In this pamphlet Bonhoeffer speaks of the "inferiority (...) in the psychological field", of "innate imbecility" and "innate psychologically defectual conditions" (Magazine for criminological science. Volume 21. J. Guttentag publishing house: Berlin 1901, p. 22). Beddies concludes as follows: "In the decades before the seizing of power by the Nazis, Karl Bonhoeffer, like many of his colleagues, had already considered plausible and recognized as serious the Therory of Eugenics, i.e. the improvement of the innate characteristics of a race, as well as their practical conversion in the sense of selection and exclusion of inferior hereditary genes from reproduction. Besides incarceration in an institution, marriage prohibition and abortion, in principle also sterilization was seen as a suitable possibility for intervention in order to counter a degradation of the collective hereditary genes. During his life-time Bonhoeffer did not waver from this basic attitude." (Beddies 2005: p.71).
Despite protests for many years there is still a "Bonhoeffer Way" on the campus of the Charité Hospital in Berlin which passes directly in front of the psychiatric department! - and a Bonhoeffer lecture-room. In addition, the state, business and psychiatric officials remain steadfast in the naming of the underground and regional train stations and the institution as the "Karl-Bonhoeffer-Mental-Clinic".

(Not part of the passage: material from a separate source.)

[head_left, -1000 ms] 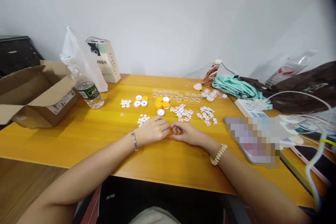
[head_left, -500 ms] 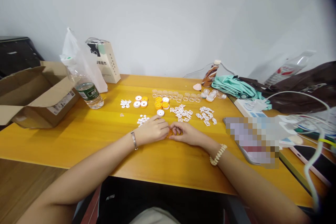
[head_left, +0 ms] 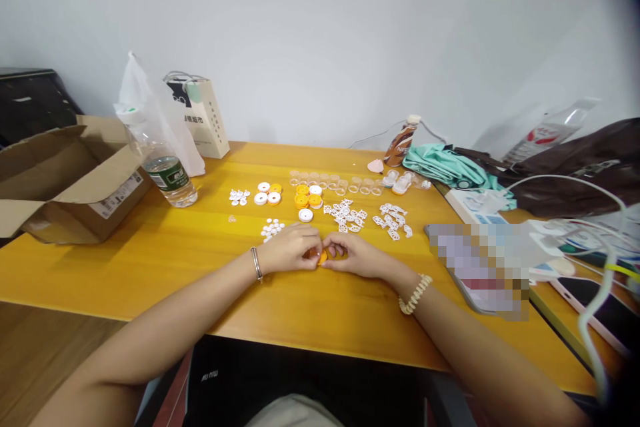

On February 3, 2005 the Charité Hospital announced an invitation to a discussion "Disputes - Bonhoeffer and the consequences". Apart from the scandal that the criminal Karl Bonhoeffer was to be "controversially discussed", as mentioned there were also speeches which openly publicized the crimes. Afterwards one could read on the Charité Hospital's website: "It stands to debate, according to Andreas Heinz, chief of the Psychiatric and Mental Clinic of the Charité Hospital, how these designations are to be commented in the future, whether by a memorial, exhibitions or information boards or whether a renaming is recommended." (www.charite.de/psychiatrie/forschung/Beddies_Bonhoeffer_Summary.pdf)
Since these hollow clichés over a year ago, nothing has happened. For Mr. Heinz, who currently occupies Bonhoeffers' position, these promises seem to count just as little as those which he made regarding the patients of his psychiatric torture chamber, i.e. those who sit in the locked ward at the "Bonhoeffer Way", lying down (with four-point restraint) or who walk back and forth as a result of being motor-impaired by the psycho-pharmacological drugs. Heinz, on being questioned on this, declared that the treatment "would be arranged according to the will of the patient or his/her guardian, in as far as this is legally permissible" (see Huch! No.44, July 2004, Newspaper of the student autonomy and of the Humboldt University of Berlin).
In fact after this promise, for example, in an appraisal a female patient of the Charité Hospital was actually deprived of her legal competency retroactively for four years and forcibly treated in the closed ward. (www.psychiatrie-erfahrene.de/io12/stiefel.htm)
May 2, 2006. At the beginning of our demonstration, in memory of the medical mass murder in Germany under National Socialism, a bouquet of flowers was laid on the T4 memorial placque and a minute of silence was held:
Translation of the inscription on the wreath: "For our murdered sisters and brothers."
From "The Psychiatric Survivors and Lunatic Offensive."
We walk through the famous Brandenburg Gate and demonstrate in front of it and make a short speech.